§ **TO DO**
Send back the listing, word for word.

┌────────

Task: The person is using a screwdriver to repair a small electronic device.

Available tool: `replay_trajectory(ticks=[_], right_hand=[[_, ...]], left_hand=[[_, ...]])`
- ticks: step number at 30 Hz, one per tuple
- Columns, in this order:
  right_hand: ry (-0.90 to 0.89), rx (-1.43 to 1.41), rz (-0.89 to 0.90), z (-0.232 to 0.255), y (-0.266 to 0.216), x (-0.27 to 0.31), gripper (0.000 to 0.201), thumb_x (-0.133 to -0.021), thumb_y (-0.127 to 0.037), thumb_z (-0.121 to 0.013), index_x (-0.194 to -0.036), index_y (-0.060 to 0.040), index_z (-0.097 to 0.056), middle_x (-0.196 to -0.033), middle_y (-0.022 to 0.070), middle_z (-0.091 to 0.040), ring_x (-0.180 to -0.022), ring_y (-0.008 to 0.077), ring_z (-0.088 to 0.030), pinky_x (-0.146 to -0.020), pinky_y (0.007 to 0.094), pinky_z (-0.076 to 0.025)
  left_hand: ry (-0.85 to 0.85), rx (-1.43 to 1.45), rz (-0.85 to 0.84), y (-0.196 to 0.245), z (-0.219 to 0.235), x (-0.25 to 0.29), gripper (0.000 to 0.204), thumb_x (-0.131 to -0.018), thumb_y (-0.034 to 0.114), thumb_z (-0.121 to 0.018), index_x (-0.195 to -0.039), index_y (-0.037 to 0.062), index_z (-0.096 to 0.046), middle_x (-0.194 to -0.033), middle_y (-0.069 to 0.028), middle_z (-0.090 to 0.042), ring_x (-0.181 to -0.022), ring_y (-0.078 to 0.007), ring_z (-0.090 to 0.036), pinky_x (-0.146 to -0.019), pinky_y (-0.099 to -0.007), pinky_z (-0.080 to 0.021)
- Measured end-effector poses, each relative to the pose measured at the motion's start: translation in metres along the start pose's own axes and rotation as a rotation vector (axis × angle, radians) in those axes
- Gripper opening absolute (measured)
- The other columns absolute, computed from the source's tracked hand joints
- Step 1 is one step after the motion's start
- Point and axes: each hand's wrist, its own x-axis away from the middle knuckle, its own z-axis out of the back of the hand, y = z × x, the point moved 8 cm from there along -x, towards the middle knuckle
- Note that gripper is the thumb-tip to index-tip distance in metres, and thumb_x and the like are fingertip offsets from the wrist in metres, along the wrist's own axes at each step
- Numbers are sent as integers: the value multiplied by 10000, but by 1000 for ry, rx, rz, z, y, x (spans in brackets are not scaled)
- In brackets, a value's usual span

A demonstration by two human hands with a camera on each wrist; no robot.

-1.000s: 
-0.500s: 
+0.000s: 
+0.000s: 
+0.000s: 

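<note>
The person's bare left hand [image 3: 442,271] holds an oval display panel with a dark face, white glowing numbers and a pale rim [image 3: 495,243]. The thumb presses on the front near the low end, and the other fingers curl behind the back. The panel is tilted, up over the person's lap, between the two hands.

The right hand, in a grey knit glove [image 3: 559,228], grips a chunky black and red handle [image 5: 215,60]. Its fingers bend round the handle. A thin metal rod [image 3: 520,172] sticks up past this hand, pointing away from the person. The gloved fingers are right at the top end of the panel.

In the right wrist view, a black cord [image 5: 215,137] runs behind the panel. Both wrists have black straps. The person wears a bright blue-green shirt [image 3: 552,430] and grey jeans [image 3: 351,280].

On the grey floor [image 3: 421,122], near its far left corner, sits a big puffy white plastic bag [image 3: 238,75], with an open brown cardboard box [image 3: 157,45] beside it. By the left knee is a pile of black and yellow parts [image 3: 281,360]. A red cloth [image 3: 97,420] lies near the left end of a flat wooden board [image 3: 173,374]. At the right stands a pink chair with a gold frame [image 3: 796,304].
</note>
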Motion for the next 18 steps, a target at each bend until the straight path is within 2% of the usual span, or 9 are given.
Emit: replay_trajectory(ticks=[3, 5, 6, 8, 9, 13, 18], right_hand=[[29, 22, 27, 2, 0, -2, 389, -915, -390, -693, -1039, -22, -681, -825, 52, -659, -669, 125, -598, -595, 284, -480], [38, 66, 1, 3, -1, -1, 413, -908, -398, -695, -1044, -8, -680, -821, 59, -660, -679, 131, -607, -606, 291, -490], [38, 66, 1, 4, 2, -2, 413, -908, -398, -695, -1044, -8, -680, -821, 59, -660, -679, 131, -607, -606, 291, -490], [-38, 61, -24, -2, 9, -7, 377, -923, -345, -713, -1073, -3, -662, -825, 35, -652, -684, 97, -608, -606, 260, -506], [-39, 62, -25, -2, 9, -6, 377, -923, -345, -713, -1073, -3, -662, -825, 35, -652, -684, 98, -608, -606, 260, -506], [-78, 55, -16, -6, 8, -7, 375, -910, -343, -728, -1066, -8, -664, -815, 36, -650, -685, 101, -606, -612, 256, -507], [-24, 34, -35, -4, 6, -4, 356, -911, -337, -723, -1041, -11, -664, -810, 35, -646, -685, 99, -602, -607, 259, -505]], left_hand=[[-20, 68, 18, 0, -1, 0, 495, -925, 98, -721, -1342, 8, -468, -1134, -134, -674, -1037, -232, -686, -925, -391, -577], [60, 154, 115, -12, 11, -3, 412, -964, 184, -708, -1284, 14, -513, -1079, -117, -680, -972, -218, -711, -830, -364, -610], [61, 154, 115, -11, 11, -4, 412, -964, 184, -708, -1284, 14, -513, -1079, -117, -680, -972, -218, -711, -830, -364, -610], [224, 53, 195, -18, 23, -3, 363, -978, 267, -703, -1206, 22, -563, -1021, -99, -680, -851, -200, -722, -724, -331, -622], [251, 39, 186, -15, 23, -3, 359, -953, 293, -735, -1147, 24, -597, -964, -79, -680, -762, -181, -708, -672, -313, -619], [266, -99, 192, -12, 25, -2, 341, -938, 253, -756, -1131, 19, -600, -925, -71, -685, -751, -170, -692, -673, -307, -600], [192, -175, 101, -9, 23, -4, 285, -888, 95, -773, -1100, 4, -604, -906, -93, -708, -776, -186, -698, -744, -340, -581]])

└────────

§ **ANSWER TO THE PROBLEM**
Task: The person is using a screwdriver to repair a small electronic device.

Available tool: `replay_trajectory(ticks=[_], right_hand=[[_, ...]], left_hand=[[_, ...]])`
- ticks: step number at 30 Hz, one per tuple
- Columns, in this order:
  right_hand: ry (-0.90 to 0.89), rx (-1.43 to 1.41), rz (-0.89 to 0.90), z (-0.232 to 0.255), y (-0.266 to 0.216), x (-0.27 to 0.31), gripper (0.000 to 0.201), thumb_x (-0.133 to -0.021), thumb_y (-0.127 to 0.037), thumb_z (-0.121 to 0.013), index_x (-0.194 to -0.036), index_y (-0.060 to 0.040), index_z (-0.097 to 0.056), middle_x (-0.196 to -0.033), middle_y (-0.022 to 0.070), middle_z (-0.091 to 0.040), ring_x (-0.180 to -0.022), ring_y (-0.008 to 0.077), ring_z (-0.088 to 0.030), pinky_x (-0.146 to -0.020), pinky_y (0.007 to 0.094), pinky_z (-0.076 to 0.025)
  left_hand: ry (-0.85 to 0.85), rx (-1.43 to 1.45), rz (-0.85 to 0.84), y (-0.196 to 0.245), z (-0.219 to 0.235), x (-0.25 to 0.29), gripper (0.000 to 0.204), thumb_x (-0.131 to -0.018), thumb_y (-0.034 to 0.114), thumb_z (-0.121 to 0.018), index_x (-0.195 to -0.039), index_y (-0.037 to 0.062), index_z (-0.096 to 0.046), middle_x (-0.194 to -0.033), middle_y (-0.069 to 0.028), middle_z (-0.090 to 0.042), ring_x (-0.181 to -0.022), ring_y (-0.078 to 0.007), ring_z (-0.090 to 0.036), pinky_x (-0.146 to -0.019), pinky_y (-0.099 to -0.007), pinky_z (-0.080 to 0.021)
- Measured end-effector poses, each relative to the pose measured at the motion's start: translation in metres along the start pose's own axes and rotation as a rotation vector (axis × angle, radians) in those axes
- Gripper opening absolute (measured)
- The other columns absolute, computed from the source's tracked hand joints
- Step 1 is one step after the motion's start
- Point and axes: each hand's wrist, its own x-axis away from the middle knuckle, its own z-axis out of the back of the hand, y = z × x, the point moved 8 cm from there along -x, towards the middle knuckle
- Note that gripper is the thumb-tip to index-tip distance in metres, and thumb_x and the like are fingertip offsets from the wrist in metres, along the wrist's own axes at each step
- Numbers are sent as integers: the value multiplied by 10000, but by 1000 for ry, rx, rz, z, y, x (spans in brackets are not scaled)
- In brackets, a value's usual span

A demonstration by two human hands with a camera on each wrist; no robot.

-1.000s: 
-0.500s: 
+0.000s: 
+0.000s: 
+0.000s: 

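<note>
The person's bare left hand [image 3: 442,271] holds an oval display panel with a dark face, white glowing numbers and a pale rim [image 3: 495,243]. The thumb presses on the front near the low end, and the other fingers curl behind the back. The panel is tilted, up over the person's lap, between the two hands.

The right hand, in a grey knit glove [image 3: 559,228], grips a chunky black and red handle [image 5: 215,60]. Its fingers bend round the handle. A thin metal rod [image 3: 520,172] sticks up past this hand, pointing away from the person. The gloved fingers are right at the top end of the panel.

In the right wrist view, a black cord [image 5: 215,137] runs behind the panel. Both wrists have black straps. The person wears a bright blue-green shirt [image 3: 552,430] and grey jeans [image 3: 351,280].

On the grey floor [image 3: 421,122], near its far left corner, sits a big puffy white plastic bag [image 3: 238,75], with an open brown cardboard box [image 3: 157,45] beside it. By the left knee is a pile of black and yellow parts [image 3: 281,360]. A red cloth [image 3: 97,420] lies near the left end of a flat wooden board [image 3: 173,374]. At the right stands a pink chair with a gold frame [image 3: 796,304].
</note>
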Motion for the next 18 steps, a target at each bend until the straight path is within 2% of the usual span, or 9 are given.
Emit: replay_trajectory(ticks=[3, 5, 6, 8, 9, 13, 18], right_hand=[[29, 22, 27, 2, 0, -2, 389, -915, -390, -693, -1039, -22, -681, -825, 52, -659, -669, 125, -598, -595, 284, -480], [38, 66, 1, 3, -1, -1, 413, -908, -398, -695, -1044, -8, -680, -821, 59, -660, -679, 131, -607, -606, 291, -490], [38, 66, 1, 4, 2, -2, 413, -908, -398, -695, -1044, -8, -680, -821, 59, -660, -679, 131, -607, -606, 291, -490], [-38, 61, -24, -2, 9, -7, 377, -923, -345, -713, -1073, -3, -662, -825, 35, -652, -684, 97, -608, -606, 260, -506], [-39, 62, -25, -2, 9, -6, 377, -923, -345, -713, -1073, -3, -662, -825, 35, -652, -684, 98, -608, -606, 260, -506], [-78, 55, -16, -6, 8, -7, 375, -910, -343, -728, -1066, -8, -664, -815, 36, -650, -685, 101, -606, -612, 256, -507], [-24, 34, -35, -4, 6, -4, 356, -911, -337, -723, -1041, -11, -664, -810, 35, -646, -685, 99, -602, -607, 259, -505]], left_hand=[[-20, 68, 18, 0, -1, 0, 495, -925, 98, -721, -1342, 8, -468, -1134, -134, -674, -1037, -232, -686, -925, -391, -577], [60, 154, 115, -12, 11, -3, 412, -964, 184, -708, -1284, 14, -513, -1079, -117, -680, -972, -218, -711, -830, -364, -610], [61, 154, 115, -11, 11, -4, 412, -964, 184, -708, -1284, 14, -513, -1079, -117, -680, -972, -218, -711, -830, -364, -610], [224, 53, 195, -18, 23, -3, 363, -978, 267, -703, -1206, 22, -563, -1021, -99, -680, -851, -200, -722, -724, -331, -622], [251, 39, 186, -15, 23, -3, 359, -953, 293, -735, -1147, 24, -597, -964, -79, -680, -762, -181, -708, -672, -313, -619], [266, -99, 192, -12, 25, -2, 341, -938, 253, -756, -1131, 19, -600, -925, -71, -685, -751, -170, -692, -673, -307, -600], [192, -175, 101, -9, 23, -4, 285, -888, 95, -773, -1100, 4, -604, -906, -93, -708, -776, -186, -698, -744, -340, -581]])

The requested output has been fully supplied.